Ralph, Irving & Peking
“Well I found that ship in Hamburg, her name it was Peking”
I do not recall the first time I saw the majestic ship Peking, which has been berthed at the South Street Seaport in New York City since the late 1970’s. I may have seen it on some school or family outing at that time, but it was when cousins opened a shop at the revitalized Seaport around 1983 that I started going there on a regular basis. My mom was doing the books for the shop, and at one point my sisters were working there as well, so there were numerous opportunities to leave the suburbs and go to downtown Manhattan to walk the cobblestone streets around Schermerhorn Row, get some ice cream and visit some stores, all the while surrounded by the pungent smells of the nearby Fulton Fish Market. More than anything though, I remember that even as a teenager, no visit to the Seaport would be complete without crossing over South Street and under the FDR Drive and heading over to the piers. Then, as now, directly in front of you on the pier is the Ambrose Light Ship, its bright red hull and Fresnal lens on top of its mast drawing you over to look. Off to the right, behind a large obstruction is The Wavertree, a fine old sailing ship in its own right originally from England. The obstruction to the Wavertree, dwarfing it in height, length, and just about every other category is of course the Peking, whose black hull and enormous masts take up almost the entire length of the pier. Whether it was in 1983 or today in 2013 every visitor to that part of Manhattan turns their head to gaze at this wonder of a bygone era. So it has stayed moored at the Seaport, year after year in the same spot, through rain and snow, brutal summer days, and even hurricanes, much like the conditions it no doubt experienced in its years as a working vessel since being built in Hamburg, Germany in 1911.

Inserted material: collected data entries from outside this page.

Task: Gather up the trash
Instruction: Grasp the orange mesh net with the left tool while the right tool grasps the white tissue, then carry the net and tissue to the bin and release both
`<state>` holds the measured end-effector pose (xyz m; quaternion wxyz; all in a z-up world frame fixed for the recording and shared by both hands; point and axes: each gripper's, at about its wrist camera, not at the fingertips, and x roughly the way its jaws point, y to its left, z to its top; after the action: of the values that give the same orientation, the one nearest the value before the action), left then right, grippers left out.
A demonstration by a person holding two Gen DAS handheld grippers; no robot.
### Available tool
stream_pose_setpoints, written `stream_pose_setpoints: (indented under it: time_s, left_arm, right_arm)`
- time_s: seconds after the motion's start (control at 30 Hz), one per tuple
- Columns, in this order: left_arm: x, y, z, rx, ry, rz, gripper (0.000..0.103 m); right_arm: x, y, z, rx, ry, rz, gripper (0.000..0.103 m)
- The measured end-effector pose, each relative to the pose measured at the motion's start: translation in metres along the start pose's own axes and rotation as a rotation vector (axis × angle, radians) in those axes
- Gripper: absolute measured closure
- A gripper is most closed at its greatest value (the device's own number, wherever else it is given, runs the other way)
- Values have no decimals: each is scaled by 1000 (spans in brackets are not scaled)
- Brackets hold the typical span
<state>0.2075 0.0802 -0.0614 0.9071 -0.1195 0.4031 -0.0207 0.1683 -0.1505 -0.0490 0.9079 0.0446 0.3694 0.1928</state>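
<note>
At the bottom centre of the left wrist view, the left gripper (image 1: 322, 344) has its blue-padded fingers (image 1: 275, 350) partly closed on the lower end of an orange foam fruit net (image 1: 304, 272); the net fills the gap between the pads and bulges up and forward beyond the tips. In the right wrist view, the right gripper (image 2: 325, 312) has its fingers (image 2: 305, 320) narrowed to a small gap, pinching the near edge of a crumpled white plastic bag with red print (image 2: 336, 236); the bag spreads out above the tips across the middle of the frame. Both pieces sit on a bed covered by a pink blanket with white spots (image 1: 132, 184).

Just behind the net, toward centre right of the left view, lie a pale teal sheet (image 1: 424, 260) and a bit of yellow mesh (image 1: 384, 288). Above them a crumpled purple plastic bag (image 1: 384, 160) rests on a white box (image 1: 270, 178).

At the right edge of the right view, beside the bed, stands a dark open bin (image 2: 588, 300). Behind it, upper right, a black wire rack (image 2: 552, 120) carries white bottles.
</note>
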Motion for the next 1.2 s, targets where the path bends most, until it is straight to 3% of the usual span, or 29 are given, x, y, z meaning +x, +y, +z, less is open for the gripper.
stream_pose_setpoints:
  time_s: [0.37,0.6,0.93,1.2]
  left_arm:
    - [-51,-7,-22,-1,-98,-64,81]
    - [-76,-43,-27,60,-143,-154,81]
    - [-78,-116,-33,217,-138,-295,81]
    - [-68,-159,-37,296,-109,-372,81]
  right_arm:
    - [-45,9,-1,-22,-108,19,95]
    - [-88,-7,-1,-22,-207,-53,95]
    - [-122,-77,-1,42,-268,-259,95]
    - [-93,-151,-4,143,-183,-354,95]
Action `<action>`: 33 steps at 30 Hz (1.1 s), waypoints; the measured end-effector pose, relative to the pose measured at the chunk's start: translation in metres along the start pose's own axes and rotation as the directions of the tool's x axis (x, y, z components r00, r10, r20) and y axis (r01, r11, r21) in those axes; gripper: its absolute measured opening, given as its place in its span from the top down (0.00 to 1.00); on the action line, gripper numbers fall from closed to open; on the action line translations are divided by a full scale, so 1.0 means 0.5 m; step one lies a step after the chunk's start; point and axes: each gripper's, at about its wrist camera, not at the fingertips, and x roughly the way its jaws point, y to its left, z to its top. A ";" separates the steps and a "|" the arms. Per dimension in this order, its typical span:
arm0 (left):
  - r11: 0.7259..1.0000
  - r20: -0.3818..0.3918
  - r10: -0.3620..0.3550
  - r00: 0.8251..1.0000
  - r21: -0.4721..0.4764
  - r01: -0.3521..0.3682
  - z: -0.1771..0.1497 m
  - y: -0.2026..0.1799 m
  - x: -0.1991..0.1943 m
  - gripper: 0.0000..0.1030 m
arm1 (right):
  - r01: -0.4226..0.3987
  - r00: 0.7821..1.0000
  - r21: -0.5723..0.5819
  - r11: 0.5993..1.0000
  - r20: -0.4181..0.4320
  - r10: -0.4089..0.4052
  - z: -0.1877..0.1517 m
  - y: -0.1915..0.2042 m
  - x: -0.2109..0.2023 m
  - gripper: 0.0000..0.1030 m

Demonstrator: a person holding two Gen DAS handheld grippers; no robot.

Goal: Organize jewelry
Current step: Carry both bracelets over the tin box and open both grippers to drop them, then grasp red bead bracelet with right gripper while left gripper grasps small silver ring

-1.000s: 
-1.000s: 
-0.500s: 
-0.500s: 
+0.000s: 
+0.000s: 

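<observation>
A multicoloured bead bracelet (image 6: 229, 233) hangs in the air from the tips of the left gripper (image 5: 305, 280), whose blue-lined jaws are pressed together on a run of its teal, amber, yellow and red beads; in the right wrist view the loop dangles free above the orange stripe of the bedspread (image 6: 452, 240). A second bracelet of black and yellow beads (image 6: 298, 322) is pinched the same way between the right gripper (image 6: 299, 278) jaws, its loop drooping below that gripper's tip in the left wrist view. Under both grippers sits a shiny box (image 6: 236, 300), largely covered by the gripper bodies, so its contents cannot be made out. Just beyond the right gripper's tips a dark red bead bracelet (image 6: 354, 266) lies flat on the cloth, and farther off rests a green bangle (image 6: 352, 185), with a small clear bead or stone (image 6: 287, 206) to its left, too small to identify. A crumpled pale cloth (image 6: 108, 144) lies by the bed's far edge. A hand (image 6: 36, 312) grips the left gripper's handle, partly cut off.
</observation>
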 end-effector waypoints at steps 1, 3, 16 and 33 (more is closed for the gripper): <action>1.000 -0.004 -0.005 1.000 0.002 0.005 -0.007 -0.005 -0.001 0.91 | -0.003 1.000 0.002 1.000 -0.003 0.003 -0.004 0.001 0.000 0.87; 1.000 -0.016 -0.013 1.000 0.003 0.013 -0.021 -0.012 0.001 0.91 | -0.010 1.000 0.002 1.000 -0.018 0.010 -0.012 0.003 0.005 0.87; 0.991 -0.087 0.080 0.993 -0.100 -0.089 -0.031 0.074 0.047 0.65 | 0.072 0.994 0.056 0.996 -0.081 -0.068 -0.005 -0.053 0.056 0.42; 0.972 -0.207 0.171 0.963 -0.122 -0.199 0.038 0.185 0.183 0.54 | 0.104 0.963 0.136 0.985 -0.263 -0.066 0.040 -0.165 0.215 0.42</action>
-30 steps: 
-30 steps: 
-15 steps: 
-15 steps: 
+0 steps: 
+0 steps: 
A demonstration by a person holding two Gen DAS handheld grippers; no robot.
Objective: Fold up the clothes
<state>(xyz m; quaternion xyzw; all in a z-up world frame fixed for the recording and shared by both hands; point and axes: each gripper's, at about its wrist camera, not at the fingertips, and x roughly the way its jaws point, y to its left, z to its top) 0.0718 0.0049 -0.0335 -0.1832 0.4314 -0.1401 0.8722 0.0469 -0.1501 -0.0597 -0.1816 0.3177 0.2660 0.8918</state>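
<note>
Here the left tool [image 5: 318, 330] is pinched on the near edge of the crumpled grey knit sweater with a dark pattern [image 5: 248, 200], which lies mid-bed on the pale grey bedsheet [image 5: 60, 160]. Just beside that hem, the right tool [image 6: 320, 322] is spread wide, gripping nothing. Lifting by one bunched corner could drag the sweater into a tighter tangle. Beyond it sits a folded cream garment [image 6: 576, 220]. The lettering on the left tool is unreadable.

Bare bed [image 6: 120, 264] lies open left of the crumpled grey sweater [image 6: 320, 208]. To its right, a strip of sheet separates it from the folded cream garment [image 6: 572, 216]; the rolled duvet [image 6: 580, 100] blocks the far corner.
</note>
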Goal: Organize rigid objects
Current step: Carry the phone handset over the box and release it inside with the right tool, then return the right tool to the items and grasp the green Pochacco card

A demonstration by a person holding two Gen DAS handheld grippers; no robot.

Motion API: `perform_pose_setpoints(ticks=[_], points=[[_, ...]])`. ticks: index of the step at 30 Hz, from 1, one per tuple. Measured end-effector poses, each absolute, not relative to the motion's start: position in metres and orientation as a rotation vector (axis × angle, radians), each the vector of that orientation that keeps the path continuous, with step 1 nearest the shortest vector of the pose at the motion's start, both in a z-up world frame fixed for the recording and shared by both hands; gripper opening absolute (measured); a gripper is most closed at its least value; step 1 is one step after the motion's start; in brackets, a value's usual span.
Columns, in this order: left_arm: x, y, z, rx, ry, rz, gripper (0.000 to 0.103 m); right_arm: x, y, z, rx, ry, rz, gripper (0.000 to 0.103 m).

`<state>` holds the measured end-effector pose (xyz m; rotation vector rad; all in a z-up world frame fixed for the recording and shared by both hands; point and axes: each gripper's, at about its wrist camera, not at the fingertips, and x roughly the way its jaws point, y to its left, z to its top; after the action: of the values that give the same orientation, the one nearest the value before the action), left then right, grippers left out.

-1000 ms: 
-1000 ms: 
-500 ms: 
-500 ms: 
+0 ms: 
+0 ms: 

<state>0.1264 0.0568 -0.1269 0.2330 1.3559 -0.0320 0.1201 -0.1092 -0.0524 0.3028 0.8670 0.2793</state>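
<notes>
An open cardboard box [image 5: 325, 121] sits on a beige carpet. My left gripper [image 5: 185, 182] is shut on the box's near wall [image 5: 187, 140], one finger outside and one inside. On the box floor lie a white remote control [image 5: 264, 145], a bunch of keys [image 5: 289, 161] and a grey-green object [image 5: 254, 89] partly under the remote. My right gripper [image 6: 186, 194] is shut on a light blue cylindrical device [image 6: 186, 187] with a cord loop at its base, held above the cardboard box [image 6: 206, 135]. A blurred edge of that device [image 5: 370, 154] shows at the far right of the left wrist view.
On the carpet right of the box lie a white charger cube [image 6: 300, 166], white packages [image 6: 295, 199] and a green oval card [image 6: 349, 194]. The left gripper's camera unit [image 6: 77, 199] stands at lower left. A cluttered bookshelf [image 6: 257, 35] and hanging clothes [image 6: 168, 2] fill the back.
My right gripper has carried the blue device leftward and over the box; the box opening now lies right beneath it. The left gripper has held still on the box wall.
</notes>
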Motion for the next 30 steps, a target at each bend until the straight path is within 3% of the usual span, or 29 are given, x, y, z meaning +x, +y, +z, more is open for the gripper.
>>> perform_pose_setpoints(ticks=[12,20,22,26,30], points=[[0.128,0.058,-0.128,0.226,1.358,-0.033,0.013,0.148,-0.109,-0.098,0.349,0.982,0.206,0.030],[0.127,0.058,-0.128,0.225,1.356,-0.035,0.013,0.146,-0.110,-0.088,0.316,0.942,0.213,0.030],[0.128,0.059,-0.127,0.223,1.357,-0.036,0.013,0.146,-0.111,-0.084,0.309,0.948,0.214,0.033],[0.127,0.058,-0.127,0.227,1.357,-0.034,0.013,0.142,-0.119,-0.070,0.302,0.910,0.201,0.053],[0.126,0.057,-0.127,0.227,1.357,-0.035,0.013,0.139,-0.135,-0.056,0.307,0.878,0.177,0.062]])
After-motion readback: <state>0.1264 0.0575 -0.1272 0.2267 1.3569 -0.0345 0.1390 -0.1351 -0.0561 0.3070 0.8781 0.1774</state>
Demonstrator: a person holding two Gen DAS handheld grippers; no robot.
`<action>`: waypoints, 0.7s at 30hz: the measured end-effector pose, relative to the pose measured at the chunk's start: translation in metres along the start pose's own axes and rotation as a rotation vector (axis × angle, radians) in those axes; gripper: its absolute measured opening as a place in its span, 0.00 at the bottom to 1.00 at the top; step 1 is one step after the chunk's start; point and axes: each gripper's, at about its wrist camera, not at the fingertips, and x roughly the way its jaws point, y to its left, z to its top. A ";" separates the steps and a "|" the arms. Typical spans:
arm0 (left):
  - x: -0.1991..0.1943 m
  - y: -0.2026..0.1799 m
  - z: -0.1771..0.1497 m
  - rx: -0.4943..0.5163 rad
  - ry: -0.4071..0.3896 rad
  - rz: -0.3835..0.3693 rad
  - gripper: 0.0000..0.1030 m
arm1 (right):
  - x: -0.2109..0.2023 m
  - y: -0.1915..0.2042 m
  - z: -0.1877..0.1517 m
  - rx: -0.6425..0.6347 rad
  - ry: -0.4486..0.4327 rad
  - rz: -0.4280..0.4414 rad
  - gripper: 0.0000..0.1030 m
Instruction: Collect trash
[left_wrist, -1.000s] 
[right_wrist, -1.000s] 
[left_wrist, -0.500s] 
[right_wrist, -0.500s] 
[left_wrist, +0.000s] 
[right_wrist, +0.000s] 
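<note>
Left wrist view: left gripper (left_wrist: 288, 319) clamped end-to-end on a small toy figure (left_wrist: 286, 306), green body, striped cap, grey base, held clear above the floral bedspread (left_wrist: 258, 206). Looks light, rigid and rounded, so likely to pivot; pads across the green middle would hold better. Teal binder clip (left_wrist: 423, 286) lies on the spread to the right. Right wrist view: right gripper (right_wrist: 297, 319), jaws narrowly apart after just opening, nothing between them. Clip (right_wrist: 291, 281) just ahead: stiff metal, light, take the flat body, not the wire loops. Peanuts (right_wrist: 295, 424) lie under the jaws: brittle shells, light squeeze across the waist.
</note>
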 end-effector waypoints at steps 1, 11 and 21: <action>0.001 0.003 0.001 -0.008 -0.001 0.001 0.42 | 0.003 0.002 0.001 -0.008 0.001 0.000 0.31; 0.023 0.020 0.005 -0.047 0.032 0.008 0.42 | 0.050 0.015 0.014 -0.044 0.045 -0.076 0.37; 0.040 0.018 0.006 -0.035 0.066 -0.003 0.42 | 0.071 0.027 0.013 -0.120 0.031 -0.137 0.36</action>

“An acre of sail was up aloft, some seventeen stories tall”
Over the years since I started going to the Seaport I began learning more about the Peking’s history. The first thing that became obvious to me was, why a sailing ship in 1911? The Titanic’s maiden voyage was in 1912, which despite its demise, was certainly of its era, technology wise. But this four-masted barque built in that same era was a bit of a mystery to me. Of course the museum had the answer. The Peking and her sister ships (the so called Flying P-Liners) were used primarily in the nitrate trade on routes the new fangled steam powered ships had difficulty covering. Of these there was no route more perilous than a trip around Cape Horn. So it was on that route she spent much of her early life, with a slight interruption during World War I, when she was given to the Italians in war reparations, before they in turn sold her back to the original owners to continue the nitrate trade. Around this time in the story, a man named Irving Johnson came to serve aboard the Peking. Johnson, a Massachusetts farm boy who dreamed of the sea made a film about his 1929 voyage on board the Peking, ‘Around Cape Horn.’ When her life as a commercial vessel was over, she was purchased by the Royal Navy as a training ship and renamed Arethusa II, and then Pekin.